Problem requirements: Once you reach the line that holds "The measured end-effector" in the listing below, output it and every line after it through the line that holds "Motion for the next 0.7", word for word.

Record extracts:
***
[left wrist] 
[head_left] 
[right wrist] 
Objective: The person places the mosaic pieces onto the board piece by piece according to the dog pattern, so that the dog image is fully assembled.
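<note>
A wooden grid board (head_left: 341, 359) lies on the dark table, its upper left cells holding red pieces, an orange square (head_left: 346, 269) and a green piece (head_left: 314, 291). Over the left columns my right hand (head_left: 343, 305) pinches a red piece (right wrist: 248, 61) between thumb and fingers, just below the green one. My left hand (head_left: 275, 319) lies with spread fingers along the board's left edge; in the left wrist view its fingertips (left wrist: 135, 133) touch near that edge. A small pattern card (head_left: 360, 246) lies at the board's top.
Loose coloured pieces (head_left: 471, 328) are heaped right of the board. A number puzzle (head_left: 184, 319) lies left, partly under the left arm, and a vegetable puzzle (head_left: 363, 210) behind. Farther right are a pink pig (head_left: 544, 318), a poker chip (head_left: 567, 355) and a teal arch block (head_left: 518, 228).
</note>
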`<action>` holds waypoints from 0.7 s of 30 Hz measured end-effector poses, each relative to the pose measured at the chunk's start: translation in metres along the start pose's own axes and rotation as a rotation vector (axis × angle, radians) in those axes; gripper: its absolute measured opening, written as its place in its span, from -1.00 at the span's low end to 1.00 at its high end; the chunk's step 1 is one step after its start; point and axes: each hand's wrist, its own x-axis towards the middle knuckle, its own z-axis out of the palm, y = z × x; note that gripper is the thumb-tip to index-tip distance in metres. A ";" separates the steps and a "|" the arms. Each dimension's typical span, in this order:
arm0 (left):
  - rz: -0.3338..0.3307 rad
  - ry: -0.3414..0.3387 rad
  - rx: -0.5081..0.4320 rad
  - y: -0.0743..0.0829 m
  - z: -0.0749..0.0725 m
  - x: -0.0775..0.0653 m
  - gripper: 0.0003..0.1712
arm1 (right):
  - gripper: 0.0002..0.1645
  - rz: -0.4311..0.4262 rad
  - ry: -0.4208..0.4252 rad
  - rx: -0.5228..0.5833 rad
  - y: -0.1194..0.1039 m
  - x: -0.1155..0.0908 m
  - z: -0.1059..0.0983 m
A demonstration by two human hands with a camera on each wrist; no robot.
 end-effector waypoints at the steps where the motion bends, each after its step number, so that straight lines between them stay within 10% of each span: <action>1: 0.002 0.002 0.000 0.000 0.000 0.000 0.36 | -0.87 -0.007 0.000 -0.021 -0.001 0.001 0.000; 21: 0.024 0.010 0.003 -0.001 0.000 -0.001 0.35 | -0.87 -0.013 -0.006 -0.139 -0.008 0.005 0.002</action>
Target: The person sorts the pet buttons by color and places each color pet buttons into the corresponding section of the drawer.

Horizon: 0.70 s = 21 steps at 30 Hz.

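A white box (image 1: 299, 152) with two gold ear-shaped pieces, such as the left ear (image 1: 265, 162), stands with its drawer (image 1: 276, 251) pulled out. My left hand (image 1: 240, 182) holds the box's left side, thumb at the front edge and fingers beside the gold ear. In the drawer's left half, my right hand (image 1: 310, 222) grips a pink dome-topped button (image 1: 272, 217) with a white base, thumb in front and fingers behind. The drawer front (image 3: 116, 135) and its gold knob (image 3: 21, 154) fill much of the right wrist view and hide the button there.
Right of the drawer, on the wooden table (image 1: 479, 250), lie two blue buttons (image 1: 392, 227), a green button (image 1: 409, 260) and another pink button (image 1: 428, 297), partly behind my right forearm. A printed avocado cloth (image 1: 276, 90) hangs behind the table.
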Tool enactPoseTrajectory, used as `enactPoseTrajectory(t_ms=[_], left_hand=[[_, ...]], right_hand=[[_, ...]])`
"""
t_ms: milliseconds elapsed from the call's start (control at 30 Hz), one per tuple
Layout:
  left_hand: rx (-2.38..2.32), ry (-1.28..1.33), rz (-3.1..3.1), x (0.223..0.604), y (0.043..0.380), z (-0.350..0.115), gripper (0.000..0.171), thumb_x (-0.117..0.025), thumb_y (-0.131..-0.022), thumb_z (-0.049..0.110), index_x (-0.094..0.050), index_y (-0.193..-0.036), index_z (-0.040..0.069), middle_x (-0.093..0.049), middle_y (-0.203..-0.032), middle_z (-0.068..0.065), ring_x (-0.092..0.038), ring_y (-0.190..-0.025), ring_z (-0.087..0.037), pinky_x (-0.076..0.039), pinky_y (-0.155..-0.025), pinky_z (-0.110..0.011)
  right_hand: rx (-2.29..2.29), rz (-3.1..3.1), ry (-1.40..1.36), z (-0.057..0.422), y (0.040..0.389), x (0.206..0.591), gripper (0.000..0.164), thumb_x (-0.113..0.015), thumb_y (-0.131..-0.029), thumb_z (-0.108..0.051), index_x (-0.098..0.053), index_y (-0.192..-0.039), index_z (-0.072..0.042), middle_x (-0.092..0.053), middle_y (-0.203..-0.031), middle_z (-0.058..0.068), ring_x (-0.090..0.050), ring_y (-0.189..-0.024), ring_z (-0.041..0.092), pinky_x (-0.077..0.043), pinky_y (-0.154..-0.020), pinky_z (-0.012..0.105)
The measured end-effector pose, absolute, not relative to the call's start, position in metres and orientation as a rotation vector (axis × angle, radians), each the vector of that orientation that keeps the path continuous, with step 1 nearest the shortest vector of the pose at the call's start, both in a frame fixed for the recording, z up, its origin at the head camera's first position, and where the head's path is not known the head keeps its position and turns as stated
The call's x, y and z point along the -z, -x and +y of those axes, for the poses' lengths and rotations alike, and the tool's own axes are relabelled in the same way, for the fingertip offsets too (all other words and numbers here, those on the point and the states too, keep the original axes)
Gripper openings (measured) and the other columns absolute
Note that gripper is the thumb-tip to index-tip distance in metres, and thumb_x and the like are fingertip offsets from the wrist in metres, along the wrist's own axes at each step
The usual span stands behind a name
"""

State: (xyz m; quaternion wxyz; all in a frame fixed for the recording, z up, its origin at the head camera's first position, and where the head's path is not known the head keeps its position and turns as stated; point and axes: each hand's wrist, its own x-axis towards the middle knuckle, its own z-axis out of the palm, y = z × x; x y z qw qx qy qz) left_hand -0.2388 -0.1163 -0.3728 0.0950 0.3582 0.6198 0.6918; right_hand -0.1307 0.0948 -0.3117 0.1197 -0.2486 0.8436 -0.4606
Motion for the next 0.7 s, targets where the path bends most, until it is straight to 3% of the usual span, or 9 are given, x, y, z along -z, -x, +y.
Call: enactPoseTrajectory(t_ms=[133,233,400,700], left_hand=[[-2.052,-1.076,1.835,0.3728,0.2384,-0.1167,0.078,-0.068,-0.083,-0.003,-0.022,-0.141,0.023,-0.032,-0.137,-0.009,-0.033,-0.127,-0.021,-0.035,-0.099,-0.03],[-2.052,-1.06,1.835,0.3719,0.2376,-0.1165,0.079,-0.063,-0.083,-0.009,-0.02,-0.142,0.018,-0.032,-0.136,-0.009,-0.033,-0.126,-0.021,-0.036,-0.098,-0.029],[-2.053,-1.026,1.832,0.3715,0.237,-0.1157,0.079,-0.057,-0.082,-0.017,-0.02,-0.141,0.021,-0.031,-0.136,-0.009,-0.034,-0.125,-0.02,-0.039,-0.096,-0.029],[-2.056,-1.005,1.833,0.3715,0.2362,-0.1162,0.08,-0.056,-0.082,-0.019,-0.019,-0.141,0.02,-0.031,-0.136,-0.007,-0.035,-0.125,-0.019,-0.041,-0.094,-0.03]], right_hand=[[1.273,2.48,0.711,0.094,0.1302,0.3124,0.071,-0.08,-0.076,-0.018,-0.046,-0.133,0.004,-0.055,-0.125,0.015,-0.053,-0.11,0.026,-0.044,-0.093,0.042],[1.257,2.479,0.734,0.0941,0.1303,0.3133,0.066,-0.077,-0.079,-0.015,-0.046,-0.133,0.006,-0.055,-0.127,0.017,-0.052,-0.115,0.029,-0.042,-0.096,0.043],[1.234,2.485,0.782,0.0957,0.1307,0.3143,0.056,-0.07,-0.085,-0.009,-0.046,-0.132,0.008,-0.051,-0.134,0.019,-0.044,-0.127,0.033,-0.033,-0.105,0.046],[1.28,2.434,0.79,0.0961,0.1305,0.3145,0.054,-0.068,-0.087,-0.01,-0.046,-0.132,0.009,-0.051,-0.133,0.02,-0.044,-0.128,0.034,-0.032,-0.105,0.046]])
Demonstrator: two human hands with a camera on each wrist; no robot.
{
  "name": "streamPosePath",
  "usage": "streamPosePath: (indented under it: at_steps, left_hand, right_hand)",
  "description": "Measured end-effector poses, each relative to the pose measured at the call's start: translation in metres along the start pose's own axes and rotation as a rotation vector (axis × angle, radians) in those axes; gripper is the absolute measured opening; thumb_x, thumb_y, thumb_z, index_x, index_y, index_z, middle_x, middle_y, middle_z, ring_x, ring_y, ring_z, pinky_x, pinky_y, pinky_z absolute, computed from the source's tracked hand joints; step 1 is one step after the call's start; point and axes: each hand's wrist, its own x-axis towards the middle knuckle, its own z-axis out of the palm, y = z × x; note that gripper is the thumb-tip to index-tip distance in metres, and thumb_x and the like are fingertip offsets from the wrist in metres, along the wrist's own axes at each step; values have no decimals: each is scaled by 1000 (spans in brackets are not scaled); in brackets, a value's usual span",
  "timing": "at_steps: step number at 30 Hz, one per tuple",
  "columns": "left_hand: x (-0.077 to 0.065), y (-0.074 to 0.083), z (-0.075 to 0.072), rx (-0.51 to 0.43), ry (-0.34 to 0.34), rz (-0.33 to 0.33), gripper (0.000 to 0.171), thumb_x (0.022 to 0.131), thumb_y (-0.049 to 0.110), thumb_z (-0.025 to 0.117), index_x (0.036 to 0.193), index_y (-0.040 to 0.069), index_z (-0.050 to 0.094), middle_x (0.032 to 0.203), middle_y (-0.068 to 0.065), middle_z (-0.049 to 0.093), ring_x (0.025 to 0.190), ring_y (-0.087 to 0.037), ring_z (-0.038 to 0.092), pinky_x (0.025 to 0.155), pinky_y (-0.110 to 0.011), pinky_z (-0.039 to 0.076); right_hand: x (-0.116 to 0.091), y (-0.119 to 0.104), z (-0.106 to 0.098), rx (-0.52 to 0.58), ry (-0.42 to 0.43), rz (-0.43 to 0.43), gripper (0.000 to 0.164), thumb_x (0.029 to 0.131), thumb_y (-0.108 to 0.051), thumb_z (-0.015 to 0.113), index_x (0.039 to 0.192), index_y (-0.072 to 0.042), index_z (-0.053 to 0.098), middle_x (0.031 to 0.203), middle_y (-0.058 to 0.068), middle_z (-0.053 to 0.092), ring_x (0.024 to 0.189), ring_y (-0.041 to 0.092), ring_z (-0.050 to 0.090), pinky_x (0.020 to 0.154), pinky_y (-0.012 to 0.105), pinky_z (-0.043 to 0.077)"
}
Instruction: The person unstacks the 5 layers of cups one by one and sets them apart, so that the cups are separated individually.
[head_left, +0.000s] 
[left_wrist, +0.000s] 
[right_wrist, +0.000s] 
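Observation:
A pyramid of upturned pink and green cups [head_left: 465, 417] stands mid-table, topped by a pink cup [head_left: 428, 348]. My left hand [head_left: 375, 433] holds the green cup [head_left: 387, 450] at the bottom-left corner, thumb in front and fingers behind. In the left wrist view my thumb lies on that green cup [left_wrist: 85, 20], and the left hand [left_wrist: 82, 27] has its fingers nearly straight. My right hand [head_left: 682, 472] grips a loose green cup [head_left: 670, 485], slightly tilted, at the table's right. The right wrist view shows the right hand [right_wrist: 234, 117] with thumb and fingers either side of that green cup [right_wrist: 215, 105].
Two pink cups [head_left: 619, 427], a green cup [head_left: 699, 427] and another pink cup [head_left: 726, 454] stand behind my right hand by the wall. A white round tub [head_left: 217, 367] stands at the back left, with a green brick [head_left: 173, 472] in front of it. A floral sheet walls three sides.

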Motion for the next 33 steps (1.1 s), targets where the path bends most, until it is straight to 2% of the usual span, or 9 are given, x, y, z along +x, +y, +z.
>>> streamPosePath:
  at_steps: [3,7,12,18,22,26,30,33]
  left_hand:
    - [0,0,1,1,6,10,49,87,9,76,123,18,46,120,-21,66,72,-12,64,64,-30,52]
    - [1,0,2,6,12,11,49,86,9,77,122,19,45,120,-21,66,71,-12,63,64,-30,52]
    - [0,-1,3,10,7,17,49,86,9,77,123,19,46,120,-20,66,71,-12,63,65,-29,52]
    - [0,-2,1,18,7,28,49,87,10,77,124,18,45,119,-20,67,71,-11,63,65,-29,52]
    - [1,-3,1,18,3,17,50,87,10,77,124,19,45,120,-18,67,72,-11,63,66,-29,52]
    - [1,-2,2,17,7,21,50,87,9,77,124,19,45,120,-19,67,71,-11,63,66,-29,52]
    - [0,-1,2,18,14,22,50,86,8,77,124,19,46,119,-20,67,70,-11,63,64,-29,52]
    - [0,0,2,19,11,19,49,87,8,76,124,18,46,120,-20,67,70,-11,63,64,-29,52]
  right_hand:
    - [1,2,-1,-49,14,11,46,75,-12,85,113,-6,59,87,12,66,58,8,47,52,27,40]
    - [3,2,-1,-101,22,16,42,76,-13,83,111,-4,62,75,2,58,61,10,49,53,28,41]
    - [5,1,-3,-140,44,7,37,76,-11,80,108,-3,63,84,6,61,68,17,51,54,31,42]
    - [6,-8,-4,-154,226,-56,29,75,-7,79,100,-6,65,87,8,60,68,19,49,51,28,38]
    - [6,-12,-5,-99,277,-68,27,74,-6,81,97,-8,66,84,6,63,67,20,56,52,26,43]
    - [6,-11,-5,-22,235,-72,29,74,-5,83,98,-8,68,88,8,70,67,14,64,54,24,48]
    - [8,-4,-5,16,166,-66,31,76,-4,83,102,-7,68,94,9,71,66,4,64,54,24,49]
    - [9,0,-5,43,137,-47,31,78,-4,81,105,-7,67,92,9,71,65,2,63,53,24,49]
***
Answer to the exercise:
The measured end-effector pose, absolute, not relative to the call's start, position in metres and orientation as a rotation vector (axis × angle, radians), each the vector of that orientation that keeps the path continuous, with step 1 nearest the shortest vector of the pose at the call's start, both in a frame fixed for the recording, z up, its origin at the head camera's first position, and where the head's path is not known the head keeps its position and turns as stated
The call's x, y and z point along the -z, -x and +y of those axes, for the poses' lengths and rotations alike, and the tool's own axes are relabelled in the same way, for the fingertip offsets too (all other words and numbers here, those on the point and the states too, keep the original axes)
Gripper openings (measured) and the other columns absolute
Note that gripper is the thumb-tip to index-tip distance in metres, and thumb_x and the like are fingertip offsets from the wrist in metres, along the wrist's own axes at each step
The usual span stands behind a name
"""

State: (xyz m; quaternion wxyz; all in a frame fixed for the recording, z up, its origin at the head camera's first position, and where the head's path is not known the head keeps its position and turns as stated; point and axes: each hand's wrist, its own x-axis towards the middle knuckle, its own z-axis out of the palm, y = z × x; x y z qw qx qy qz) left_hand -0.2388 -0.1163 -0.3728 0.0950 0.3582 0.6198 0.6918; right_hand -0.1307 0.0948 -0.3117 0.1197 -0.2486 0.8436 -0.4606
Motion for the next 0.7 s, targets where the path bends most, until it is straight to 3% of the usual span, or 9 are given, x, y, z along -z, -x, +y.

For this exercise, the answer is now complete.